La ricerca di Aaster evidenzia come gli allevamenti, la produzione delle carni e degli alimenti di origine animale ricoprano un ruolo importante per gli equilibri del pianeta. Sul piano globale, il 40% della terra arabile è dedicata al pascolo, mentre agli allevamenti è destinato un terzo della produzione totale di cereali. In Italia, secondo gli ultimi dati dell’Istituto Superiore per la Protezione e la Ricerca Ambientale (Ispra) sono cresciute le emissioni inquinanti di particolato prodotte dagli allevamenti intensivi. Gli allevamenti sono la seconda fonte di emissione di particolato (con il 15%), dopo il settore del riscaldamento (con il 63%) e prima del settore industriale (con l’11%). Dati noti e condivisi dall’opinione pubblica a cui si affiancano quelli sulle buone pratiche di produzione e allevamento che, orientati alla sostenibilità, potrebbero dare un contributo al raggiungimento degli obiettivi di sostenibilità ambientale.

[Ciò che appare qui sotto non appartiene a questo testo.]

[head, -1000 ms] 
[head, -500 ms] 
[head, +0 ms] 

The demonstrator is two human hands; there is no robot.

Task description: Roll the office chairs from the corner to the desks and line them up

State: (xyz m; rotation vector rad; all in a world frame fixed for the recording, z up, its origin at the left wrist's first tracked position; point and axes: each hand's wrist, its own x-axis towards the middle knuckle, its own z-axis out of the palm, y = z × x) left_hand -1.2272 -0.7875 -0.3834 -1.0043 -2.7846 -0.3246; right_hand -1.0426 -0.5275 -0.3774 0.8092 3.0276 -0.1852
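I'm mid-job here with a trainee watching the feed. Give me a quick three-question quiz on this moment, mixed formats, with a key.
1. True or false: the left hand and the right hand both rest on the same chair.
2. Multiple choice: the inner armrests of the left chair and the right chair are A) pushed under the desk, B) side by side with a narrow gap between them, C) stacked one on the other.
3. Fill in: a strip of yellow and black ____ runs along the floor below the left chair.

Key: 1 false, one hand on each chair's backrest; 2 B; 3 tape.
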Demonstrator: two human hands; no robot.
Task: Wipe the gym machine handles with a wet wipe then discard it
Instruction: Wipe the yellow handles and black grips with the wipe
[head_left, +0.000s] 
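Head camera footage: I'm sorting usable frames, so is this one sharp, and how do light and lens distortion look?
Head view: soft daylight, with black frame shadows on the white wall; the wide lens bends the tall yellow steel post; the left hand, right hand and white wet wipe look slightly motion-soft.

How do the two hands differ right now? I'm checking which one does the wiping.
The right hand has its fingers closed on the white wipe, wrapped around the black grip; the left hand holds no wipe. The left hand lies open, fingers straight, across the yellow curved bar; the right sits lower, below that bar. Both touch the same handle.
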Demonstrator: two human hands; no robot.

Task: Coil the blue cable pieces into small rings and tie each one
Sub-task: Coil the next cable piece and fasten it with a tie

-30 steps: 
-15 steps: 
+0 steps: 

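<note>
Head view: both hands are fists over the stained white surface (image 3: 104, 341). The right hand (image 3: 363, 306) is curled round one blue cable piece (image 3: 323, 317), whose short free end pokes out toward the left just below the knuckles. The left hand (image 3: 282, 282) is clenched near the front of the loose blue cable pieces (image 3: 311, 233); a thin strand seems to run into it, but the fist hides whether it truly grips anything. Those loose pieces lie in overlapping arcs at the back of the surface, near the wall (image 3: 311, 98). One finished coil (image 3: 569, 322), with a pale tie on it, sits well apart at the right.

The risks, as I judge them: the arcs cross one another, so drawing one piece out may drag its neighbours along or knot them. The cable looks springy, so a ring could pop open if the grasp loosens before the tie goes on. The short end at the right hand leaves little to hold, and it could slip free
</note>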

La prospettiva di rendere più sostenibili le filiere alimentari animali trae spunto anche dall’analisi dei consumi di carne. La contrazione del consumo di carne c’è, ma chiama in causa soprattutto aspetti qualitativi relativi alla tipologia di carne. A cambiare è il tipo di carne acquistata: si mangia meno carne rossa e più pollame.  Secondo la FAO, dal dopoguerra il consumo di carni nel mondo è aumentato e le proiezioni indicano il raggiungimento della soglia di 500 milioni di tonnellate entro il 2050. Saranno soprattutto i cosiddetti paesi in via di sviluppo a rappresentare il 75% della crescita futura di carne. In questo senso, anche se si assistesse ad una stabilizzazione o ad una moderata contrazione del consumo di carne, la crescita sarebbe trainata dai paesi in via di sviluppo.